→ AIM OF THE EXERCISE:
Where in the data does the word "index" appear? Find those lines and copy them.
[[ RECORDED DATA, beginning ]]
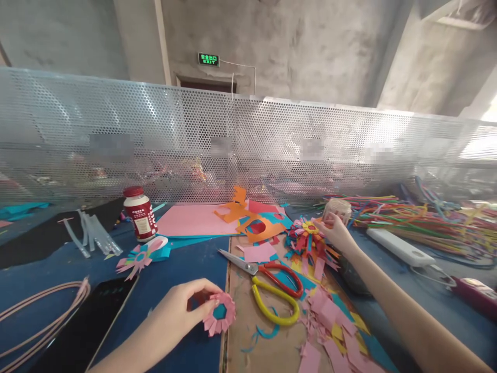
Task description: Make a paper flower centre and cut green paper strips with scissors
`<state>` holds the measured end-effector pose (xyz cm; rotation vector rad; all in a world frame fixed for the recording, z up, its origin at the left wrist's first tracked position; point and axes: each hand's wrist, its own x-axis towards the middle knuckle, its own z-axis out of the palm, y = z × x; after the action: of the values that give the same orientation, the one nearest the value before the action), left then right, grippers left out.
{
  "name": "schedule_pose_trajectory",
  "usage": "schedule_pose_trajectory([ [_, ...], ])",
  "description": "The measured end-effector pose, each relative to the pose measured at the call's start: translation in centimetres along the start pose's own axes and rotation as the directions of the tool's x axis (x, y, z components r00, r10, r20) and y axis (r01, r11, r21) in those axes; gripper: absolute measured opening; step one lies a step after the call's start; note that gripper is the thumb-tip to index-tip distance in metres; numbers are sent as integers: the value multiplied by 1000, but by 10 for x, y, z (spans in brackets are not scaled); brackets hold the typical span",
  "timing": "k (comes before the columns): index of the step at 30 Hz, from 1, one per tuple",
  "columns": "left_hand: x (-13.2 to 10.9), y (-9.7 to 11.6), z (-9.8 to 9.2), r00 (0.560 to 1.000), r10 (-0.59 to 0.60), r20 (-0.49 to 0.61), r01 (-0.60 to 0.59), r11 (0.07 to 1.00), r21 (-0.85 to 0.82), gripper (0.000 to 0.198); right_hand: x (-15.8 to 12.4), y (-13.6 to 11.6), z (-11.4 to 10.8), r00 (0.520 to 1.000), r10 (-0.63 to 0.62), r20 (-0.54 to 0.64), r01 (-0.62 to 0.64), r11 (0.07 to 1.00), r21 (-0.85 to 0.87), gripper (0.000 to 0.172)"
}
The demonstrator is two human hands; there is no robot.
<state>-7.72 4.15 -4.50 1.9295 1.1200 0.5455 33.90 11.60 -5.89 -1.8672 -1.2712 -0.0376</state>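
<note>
1. While the left hand [182, 305] pinches a pink paper ring [230, 312] between thumb and fingers above the near table [171, 269], the right hand [337, 230] is well apart, reaching far right.
2. Its fingertips are beside a pile of paper flowers [309, 229] and a clear jar [338, 206]; I cannot tell whether they grip anything.
3. Being thin folded paper, the ring should be feather-light, fairly springy and easily crushed; its band seems the best hold, pinched gently, sparing the fringed edge.
4. Between the hands, scissors [251, 269] lie open, near pink scraps [328, 313] on the right.
5. Farther off are a pink sheet [194, 220] and, left, a red-lidded bottle [142, 220].
</note>
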Motion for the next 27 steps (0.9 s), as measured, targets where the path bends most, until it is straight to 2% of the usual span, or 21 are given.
schedule_pose_trajectory([
  [1, 0, 0, 0, 1000, 3, 3, -3, 1000, -15, 26, -4, -4, -4, 1000, -16, -10, 15, 998, -60, 80],
  [3, -1, 1, 0, 1000, 9, 11, -9, 999, -42, 27, -14, -16, -11, 988, -145, 58, 155, 956, -247, 75],
  [4, -1, 1, 0, 1000, 9, 15, -8, 999, -51, 27, -21, -22, -14, 957, -240, 163, 282, 898, -337, 70],
  [5, -1, 1, 0, 1000, 7, 17, -7, 999, -53, 28, -27, -27, -15, 907, -299, 298, 400, 833, -382, 68],
  [7, -1, 2, 0, 1000, 1, 12, -1, 999, -33, 27, -38, -32, -12, 809, -298, 506, 523, 757, -391, 71],
  [8, -1, 3, 0, 1000, -1, 8, 1, 1000, -19, 27, -42, -32, -8, 773, -297, 560, 561, 733, -386, 70],
  [10, -1, 4, 0, 1000, -4, 10, 4, 1000, -2, 26, -43, -27, 1, 747, -338, 572, 614, 681, -399, 60],
  [13, -1, 5, 1, 1000, -3, 14, 3, 1000, 9, 26, -34, -14, 13, 772, -417, 479, 626, 627, -464, 45],
  [15, -1, 6, 1, 1000, -2, 14, 2, 1000, 14, 25, -27, -12, 14, 781, -429, 453, 620, 619, -482, 46],
  [18, -1, 6, 1, 1000, -13, 10, 13, 999, 39, 26, -26, -21, 2, 796, -406, 449, 598, 642, -480, 56],
  [21, -1, 8, 1, 999, -30, 13, 29, 996, 85, 27, -41, -39, -21, 805, -363, 469, 567, 703, -428, 47],
  [22, -1, 10, 0, 999, -34, 18, 32, 995, 95, 27, -50, -44, -28, 777, -362, 514, 584, 719, -377, 43],
  [23, -1, 11, 0, 999, -37, 23, 35, 994, 100, 27, -60, -47, -33, 707, -391, 590, 635, 718, -285, 43],
  [24, -1, 13, 0, 999, -40, 31, 37, 994, 99, 27, -70, -48, -37, 662, -389, 641, 645, 730, -224, 44],
  [25, -2, 14, 0, 998, -43, 38, 39, 995, 95, 26, -80, -47, -39, 665, -353, 659, 625, 746, -232, 43],
  [27, -2, 15, 1, 998, -34, 52, 29, 996, 88, 26, -96, -40, -37, 725, -313, 613, 591, 741, -320, 46],
])
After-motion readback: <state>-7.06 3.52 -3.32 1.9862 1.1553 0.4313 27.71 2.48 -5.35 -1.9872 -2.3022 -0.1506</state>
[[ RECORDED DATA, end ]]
→ EXERCISE OUTPUT:
  "description": "The measured end-effector pose, each relative to the pose measured at the call's start: translation in centimetres along the start pose's own axes and rotation as the directions of the tool's x axis (x, y, z components r00, r10, r20) and y axis (r01, r11, r21) in those axes; gripper: absolute measured opening; step one lies a step after the call's start; note that gripper is the thumb-tip to index-tip distance in metres; numbers are sent as integers: the value multiplied by 1000, but by 10 for x, y, z (spans in brackets are not scaled); brackets hold the typical span",
  "timing": "k (comes before the columns): index of the step at 30 Hz, from 1, one per tuple",

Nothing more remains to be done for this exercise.